Rufus Snoddy: Disappearing Man
SCHEDULED FOR JUNE 6, 2021 — AUGUST 15, 2021
The Disappearing Man work presents itself as a symbolic clarion call. It evokes a personal narrative of concern for future human existence. I utilize an array of generic, wide-eyed, naïve appearing, repetitive portraits of man. Like artists from the past, I am reflecting a contemporary narrative of social and cultural concern. These narratives often reach beyond bucolic settings and idealized versions of the world we inhabit into sobering, darker spaces. Picasso’s Guernica (1937), arguably one of his most significant paintings, is an example of the latter.

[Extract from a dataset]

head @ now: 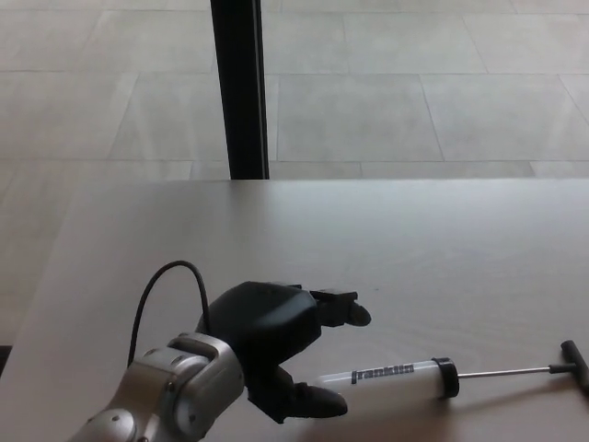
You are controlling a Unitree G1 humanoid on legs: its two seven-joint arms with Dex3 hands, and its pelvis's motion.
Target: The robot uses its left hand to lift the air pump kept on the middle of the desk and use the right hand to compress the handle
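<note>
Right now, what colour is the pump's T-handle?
Black, like the cap on the translucent white barrel. The T-handle of the air pump shows best in the head view.
</note>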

Not only was it a statement about the brutality of the Nazi regime and the tragedies and suffering of wars, but also an anti-war sentiment and symbol of peace.
Fast forward to 2021. Global warming, a by-product of rampant consumerism--brought on by capitalist greed run amok--presents the human species with existential dilemmas that could, perhaps, be terminal. As demonstrated by most of his work, I am sure Picasso did not want to entertain this genre of art as a steady diet, and neither do I. However, at the moment, I am hard-pressed to think of anything of greater concern for my children, grand-children, and their children.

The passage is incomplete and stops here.